Regresaron al coche colina abajo.

—Ven un par de semanas la próxima vez, y así podemos hacer una gira mágica de historia.

—Me encantaría.

Síle sintió el pulso palpitar en su garganta.

—Mejor: ven para siempre.

Jude no respondió. Volvió su mirada clara hacia Síle.

Síle le devolvió una sonrisa forzada.

—Sé que crees que te asfixiaría cambiar de ciudad, no hablemos de continentes.

—No es por eso —dijo Jude con cuidado—. Pero no creo que pudiera reconocerme en Dublín.

—Stoneybatter es una especie de pueblo…

—Dentro de una ciudad. Y yo sería una extranjera en paro, desorientada, esperando cuatro días a que regresaras a casa.

«No sería así», protestó Síle para sí, pero ¿para qué continuar?

—Me halaga. Y me conmueve.

Aquello no aplacó a Síle. Maldita sea, ¿por qué no podía haber mantenido la boca cerrada hasta que tuviera bien montada la defensa?
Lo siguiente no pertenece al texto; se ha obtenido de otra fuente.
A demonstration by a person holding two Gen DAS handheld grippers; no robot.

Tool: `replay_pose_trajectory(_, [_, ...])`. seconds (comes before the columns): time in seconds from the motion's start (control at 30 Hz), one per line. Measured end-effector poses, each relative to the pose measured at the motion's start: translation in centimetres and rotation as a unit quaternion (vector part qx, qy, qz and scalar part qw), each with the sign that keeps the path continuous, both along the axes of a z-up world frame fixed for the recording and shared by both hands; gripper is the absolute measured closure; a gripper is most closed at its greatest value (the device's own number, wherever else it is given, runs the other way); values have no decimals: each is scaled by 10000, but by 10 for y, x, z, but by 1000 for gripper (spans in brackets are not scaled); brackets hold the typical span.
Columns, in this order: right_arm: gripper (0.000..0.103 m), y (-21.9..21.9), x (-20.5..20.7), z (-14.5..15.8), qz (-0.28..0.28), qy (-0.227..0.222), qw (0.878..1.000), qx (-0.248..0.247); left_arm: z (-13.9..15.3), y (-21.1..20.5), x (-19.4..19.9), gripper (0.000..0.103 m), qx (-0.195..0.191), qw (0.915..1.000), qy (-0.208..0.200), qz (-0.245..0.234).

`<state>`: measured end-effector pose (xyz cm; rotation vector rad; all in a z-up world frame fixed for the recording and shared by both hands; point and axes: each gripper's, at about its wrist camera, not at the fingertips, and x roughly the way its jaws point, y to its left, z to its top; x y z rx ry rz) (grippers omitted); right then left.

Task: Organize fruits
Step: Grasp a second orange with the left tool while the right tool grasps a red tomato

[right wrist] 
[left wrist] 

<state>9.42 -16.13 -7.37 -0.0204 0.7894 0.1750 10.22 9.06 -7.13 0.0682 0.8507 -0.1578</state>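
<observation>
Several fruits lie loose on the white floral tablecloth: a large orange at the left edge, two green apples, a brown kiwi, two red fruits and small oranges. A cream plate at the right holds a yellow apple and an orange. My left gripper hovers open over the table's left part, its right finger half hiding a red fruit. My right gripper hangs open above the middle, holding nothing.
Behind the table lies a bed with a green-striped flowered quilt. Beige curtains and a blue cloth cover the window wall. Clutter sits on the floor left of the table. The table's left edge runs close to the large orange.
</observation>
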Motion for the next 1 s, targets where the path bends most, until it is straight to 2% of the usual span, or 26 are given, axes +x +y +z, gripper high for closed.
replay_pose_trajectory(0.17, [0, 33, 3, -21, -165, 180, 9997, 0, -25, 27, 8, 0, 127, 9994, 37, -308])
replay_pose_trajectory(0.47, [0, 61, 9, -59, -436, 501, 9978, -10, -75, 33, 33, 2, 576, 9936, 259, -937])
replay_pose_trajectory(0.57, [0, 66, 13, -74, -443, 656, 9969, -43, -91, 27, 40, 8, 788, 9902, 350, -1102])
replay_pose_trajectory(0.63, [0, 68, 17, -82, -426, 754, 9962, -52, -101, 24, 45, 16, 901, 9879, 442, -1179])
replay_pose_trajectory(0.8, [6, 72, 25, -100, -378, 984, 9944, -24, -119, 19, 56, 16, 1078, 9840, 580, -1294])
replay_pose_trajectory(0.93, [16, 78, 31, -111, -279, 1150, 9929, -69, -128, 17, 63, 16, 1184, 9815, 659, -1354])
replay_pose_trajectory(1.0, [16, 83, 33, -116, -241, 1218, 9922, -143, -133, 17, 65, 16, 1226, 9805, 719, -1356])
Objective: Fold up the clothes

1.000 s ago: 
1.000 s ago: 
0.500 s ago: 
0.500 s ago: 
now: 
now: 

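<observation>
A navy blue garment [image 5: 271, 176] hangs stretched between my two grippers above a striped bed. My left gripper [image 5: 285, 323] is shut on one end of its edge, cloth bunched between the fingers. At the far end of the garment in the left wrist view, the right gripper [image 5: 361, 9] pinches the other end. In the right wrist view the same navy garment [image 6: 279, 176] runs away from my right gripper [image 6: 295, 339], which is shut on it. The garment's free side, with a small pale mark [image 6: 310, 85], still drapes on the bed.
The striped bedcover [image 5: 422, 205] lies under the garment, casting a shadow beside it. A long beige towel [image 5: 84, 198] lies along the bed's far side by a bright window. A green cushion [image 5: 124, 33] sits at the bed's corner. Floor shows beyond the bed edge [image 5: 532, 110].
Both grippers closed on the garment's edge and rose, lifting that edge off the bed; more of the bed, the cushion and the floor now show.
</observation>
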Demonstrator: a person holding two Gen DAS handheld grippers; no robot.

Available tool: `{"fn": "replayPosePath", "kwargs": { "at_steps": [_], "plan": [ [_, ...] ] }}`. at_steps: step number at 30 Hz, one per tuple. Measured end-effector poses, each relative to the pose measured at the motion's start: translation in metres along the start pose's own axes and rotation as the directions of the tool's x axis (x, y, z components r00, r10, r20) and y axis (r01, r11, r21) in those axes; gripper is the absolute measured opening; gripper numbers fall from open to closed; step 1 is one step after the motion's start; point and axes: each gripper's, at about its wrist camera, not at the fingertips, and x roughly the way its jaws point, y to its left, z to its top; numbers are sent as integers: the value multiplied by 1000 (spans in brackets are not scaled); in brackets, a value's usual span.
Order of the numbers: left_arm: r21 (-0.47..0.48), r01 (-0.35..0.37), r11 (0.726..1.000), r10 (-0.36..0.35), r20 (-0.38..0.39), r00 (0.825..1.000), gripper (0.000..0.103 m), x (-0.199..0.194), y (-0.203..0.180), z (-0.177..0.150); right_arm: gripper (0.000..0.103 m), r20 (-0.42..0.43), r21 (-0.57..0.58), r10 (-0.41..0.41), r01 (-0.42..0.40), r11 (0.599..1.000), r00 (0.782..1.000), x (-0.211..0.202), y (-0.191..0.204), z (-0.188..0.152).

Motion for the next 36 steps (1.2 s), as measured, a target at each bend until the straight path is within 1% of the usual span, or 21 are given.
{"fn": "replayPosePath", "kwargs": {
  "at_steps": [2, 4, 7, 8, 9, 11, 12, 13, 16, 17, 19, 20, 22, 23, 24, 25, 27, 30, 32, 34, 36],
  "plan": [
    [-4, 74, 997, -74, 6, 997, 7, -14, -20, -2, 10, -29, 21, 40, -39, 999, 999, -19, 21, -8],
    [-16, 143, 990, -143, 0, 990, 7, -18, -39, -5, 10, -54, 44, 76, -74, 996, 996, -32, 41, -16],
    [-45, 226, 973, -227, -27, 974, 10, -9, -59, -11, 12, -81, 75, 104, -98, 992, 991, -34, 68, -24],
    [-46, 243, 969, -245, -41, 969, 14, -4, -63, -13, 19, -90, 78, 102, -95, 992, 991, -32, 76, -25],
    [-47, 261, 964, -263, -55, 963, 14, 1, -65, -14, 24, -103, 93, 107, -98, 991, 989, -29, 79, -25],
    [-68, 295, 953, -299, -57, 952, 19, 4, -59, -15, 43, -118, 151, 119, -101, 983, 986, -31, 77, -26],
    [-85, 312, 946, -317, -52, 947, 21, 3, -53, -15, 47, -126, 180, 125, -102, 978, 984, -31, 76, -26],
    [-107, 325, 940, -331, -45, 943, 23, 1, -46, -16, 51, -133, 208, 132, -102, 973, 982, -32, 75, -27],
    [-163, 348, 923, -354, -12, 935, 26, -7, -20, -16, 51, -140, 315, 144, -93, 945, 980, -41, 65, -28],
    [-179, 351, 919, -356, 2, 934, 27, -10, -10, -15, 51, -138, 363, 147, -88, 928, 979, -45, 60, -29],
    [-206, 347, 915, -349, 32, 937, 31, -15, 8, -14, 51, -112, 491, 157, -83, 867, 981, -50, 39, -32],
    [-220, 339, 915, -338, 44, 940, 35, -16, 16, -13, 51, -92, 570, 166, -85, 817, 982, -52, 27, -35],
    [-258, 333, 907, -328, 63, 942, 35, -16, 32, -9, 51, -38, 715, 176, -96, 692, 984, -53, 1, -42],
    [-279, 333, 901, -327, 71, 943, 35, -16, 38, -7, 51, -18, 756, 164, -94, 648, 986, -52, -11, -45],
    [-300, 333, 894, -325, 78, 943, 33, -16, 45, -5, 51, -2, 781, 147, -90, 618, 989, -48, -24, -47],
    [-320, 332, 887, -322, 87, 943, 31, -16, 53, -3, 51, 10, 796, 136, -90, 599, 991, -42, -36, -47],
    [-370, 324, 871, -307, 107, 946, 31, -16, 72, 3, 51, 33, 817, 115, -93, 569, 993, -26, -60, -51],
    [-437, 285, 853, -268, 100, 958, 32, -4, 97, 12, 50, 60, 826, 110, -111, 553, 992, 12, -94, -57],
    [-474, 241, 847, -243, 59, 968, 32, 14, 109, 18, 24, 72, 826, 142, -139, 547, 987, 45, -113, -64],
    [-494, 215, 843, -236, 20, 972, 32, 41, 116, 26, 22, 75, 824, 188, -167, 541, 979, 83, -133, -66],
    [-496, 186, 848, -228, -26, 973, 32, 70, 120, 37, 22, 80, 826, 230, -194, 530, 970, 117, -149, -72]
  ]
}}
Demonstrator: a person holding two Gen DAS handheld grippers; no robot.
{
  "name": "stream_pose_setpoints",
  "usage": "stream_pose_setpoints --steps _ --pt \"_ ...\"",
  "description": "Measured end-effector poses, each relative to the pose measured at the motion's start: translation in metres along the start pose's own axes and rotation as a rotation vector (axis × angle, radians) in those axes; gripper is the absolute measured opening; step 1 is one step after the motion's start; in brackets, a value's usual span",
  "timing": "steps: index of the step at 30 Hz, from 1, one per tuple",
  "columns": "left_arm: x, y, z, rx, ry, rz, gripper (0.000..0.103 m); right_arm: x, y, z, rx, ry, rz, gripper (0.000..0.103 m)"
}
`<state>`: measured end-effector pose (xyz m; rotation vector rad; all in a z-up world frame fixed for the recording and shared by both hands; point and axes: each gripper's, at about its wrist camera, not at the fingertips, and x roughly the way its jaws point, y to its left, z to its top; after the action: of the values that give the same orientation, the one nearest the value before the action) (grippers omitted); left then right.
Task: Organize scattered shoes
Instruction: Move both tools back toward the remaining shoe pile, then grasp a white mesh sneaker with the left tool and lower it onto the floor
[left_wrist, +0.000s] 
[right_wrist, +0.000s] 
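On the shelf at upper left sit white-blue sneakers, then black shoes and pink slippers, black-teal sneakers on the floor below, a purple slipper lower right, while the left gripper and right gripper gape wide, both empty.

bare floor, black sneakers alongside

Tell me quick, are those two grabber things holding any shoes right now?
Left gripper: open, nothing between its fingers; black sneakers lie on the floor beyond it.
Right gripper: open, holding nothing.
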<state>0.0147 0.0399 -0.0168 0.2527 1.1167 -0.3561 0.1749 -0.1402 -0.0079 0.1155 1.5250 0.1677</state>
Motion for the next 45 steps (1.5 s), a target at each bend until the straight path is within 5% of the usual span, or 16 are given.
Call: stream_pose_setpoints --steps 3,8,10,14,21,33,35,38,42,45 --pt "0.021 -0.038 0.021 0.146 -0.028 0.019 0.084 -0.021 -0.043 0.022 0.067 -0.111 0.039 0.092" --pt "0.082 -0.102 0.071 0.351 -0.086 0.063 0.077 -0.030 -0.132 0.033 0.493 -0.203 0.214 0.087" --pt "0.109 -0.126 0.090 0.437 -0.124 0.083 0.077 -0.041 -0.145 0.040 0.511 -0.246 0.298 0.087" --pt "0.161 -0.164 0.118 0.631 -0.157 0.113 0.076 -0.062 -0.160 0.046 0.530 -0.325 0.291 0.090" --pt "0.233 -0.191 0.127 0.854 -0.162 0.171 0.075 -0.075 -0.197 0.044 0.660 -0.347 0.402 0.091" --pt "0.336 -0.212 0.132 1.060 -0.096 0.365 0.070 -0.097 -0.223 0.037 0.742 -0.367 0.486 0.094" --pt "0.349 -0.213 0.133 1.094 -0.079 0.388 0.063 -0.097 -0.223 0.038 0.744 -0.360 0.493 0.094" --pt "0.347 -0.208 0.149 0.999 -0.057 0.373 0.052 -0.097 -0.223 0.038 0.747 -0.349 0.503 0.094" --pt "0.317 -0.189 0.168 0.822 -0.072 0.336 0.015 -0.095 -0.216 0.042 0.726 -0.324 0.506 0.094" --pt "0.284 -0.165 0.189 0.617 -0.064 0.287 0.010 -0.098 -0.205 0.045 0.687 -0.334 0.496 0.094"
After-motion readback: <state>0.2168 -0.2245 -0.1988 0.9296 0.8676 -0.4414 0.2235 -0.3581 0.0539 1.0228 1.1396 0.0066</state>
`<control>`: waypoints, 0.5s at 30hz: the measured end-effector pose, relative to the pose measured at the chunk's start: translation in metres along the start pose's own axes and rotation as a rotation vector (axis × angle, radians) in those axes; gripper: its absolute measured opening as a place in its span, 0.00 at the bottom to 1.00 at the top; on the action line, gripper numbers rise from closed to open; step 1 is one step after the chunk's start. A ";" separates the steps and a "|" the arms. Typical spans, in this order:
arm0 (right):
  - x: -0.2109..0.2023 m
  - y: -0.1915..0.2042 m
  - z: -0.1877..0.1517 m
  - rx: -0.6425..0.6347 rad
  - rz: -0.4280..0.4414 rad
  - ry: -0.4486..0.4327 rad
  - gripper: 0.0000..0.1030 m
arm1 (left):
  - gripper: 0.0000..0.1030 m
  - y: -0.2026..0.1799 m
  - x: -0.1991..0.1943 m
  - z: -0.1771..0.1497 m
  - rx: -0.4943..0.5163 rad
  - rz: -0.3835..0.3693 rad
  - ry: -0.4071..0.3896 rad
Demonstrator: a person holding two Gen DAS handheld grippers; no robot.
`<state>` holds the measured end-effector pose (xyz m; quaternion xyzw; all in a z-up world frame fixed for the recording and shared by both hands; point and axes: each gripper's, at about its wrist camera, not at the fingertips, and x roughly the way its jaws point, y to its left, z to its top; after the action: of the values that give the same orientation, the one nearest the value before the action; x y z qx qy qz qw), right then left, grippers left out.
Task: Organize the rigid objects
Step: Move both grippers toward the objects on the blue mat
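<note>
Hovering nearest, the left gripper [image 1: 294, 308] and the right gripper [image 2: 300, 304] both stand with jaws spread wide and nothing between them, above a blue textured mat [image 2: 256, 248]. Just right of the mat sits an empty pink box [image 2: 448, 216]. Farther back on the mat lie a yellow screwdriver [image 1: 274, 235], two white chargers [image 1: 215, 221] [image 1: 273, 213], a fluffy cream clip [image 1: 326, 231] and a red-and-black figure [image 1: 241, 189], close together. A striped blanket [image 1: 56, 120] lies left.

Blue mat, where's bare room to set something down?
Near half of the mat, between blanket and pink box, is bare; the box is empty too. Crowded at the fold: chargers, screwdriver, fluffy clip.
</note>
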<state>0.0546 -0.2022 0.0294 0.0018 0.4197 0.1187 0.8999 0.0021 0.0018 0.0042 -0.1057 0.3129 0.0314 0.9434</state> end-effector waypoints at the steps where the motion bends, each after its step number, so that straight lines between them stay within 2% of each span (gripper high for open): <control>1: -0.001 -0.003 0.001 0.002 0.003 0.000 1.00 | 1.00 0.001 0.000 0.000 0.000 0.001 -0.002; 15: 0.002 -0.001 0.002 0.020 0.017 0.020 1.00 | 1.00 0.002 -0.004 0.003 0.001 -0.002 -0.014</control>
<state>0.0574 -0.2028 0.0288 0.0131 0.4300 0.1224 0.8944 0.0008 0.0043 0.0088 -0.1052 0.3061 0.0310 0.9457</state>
Ahora aquello era una profunda grieta en el suelo que tendrían que estar sorteando durante el resto de la visita.

Yseult estaba acostada en el asiento trasero.

—Me aburro, ¿hay algo para comer? —preguntó levantándose con un bostezo cuando entraron ellas.

—¿Sabías que los caracoles pueden pasarse hasta tres años durmiendo?

Una mirada gélida.

—No vas a engañarme, ya tengo ocho años.